Молодые зажили очень богато. У них был даже собственный дом в Петербурге, в котором они останавливались наездами, – трехэтажный особняк в сорок с лишним комнат. Вот только роскошью этой им не пришлось долго пользоваться.
Семейное предание гласит, что, провожая на войну своего зятя, Фрол Иванов подарил ему уникальный портсигар, украшенный аметистами. Прадед прошел всю войну, принял революцию, участвовал в Гражданской, вернулся здоровым и невредимым и даже сохранил подарок тестя. С тех пор считалось, что портсигар приносит счастье, и он бережно хранился как семейная реликвия.
В начале Второй мировой войны, провожая на фронт своего сына, моего деда, Сергея Алексеевича Ермакова, прадед по традиции вручил ему антикварный портсигар на счастье. Дед пронес его через всю войну, остался невредимым, дослужился до полковника, но портсигар 9 мая 1945 года, в день капитуляции немецких войск, бесследно исчез.
«Значит, войне больше не быть», – лишь рассмеялся мой дед, обнаружив пропажу…
Фотографии «древней истории» перемежаются с «новой». Вот на снимке сама тетка со своим молодым мужем Эдвардом и маленькой Дашкой. Приписка: «Привет из Крыма. Туапсе. 1976 год». Все в широкополых шляпах и белых одеждах на фоне скал и пустынного моря. Эдвард в распахнутой на груди чесучовой рубашке хоть куда – смугл, глядит орлом, атлетически скроен. Тетка, чуть смущенно улыбаясь из-под шляпки, нежно льнет к нему. И не заметно совсем, что она старше его на целых одиннадцать лет. Счастливая семья. Ничего не заподозришь. А ведь в Москве у тетки остался человек, которого она, с ее же собственных слов, любила безумно.
Много Дашкиных фотографий. Но все они скучные и невыразительные, точно сухой отчет о безрадостно прожитой жизни. И сама Дашка запечатлена на них с таким видом, словно только что ее оторвали от тяжелой и нудной работы.
Вот она в сопровождении тети Иры отправляется первый раз в первый класс. Белые банты, цветы, но из-за гладиолусов ее личико глядит не по годам сосредоточенно и серьезно… И сразу же – последний класс, последний звонок – сестра в нарядном, но неинтересном платье, прислонясь к перилам школьной лестницы, устало смотрит в объектив.
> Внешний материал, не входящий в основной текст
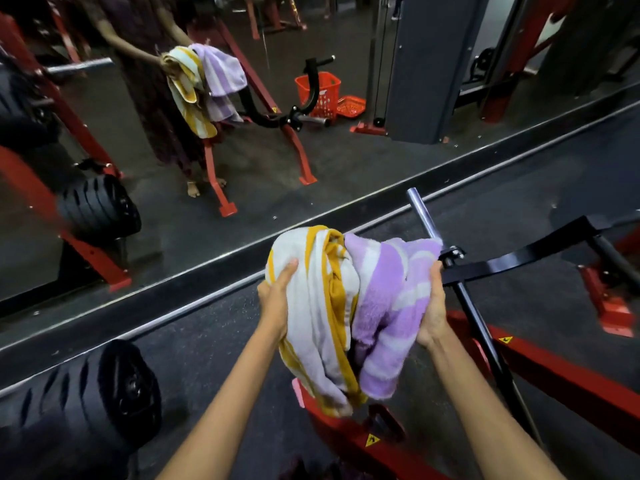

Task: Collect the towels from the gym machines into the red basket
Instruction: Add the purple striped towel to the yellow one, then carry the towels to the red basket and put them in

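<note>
Holding two bunched towels in front of the chest, the person stands facing a wall mirror (214,140). The left hand (277,299) grasps the yellow-striped towel (311,306), fingers curled into its upper fold; the right hand (433,306) clasps the purple-striped towel (388,306) from the outer side. The two towels press together between the hands, just beside the black machine arm (519,261) and its chrome peg (420,216).

Handling, as a judgement: both are soft terry, light and limp, not slippery and not fragile. They will sag and trail wherever unsupported, so a full-handed grasp through the bunched middle, as here, should serve better than a pinch at a corner.

Orientation: each bundle hangs with its long axis roughly vertical, loose ends pointing down toward the red machine frame (554,372); the yellow one's tail drops lowest.

The red basket (320,93) appears only as a reflection, standing on the floor, apparently with its lid lying beside it; it probably lies behind the person, though its true place cannot be told. Both towels remain outside it.
</note>
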Demonstrator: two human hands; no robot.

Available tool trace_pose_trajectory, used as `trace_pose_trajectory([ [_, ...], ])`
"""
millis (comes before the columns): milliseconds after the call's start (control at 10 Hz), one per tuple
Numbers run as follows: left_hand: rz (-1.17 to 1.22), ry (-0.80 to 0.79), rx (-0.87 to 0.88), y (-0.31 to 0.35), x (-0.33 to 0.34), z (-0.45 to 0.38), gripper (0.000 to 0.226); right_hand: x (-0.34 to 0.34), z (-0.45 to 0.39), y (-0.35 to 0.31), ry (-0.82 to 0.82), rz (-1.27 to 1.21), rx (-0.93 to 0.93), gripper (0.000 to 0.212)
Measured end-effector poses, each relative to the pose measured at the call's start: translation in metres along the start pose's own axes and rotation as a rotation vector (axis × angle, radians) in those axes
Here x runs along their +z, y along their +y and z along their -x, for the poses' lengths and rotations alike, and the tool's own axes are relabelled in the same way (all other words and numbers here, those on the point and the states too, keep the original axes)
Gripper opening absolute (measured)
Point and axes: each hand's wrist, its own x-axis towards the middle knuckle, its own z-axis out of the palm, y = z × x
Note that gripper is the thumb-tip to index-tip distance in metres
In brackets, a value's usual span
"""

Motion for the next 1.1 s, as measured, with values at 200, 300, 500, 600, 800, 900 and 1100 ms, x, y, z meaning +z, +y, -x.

А тут Дашка, уже выпускница Ветеринарной академии, на апрельском субботнике стоит посреди какого-то чахлого скверика в тяжелом пальто со штыковой лопатой. Заслоняясь ладонью от жиденького, точно хворого, солнца, вымученно улыбается.
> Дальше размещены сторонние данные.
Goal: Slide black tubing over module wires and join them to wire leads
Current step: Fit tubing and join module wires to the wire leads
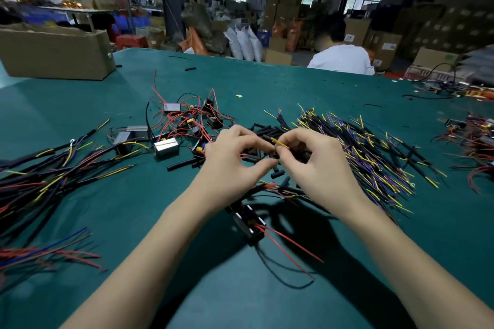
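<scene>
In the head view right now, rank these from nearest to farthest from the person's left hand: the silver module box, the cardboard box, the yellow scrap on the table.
From the left hand:
1. silver module box, just to its left on the table.
2. yellow scrap, farther back, slightly right.
3. cardboard box, far back at the table's left edge.

The table (267, 80) is covered in teal cloth. Black tubing pieces (270, 132) lie at its middle; right, leads (374, 157) run black, yellow and purple. Left, silver-grey modules (166, 147) trail red wires (187, 115). Far left stands a brown cardboard box (53, 53).
</scene>
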Motion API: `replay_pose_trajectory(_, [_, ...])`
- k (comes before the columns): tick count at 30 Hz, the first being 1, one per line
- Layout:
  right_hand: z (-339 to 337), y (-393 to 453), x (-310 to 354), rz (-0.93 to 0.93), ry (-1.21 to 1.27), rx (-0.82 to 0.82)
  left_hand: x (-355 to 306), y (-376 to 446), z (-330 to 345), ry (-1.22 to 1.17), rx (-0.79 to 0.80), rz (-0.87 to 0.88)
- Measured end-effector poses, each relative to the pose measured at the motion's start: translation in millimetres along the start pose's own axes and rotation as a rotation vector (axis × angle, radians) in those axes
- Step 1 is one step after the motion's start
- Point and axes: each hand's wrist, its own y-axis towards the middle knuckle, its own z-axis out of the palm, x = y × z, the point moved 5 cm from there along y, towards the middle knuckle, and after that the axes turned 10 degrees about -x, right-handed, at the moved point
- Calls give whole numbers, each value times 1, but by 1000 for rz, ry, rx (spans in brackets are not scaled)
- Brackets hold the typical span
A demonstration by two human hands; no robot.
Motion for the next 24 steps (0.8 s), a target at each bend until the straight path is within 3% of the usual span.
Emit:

Нет-нет, сейчас мне хочется видеть ее исключительно радостной, беззаботно счастливой, чтобы именно такой и запомнить навсегда. Ведь были же у нее светлые минуты, скажем в семейной жизни. Пусть все так страшно закончилось. Но раньше… Ведь они прожили с Вовой почти двадцать лет. Дашка дорожила своей семьей, любила Вову, и семейную жизнь она всегда ставила во главу угла. «Для женщины семья – самое главное» – вот ее слова.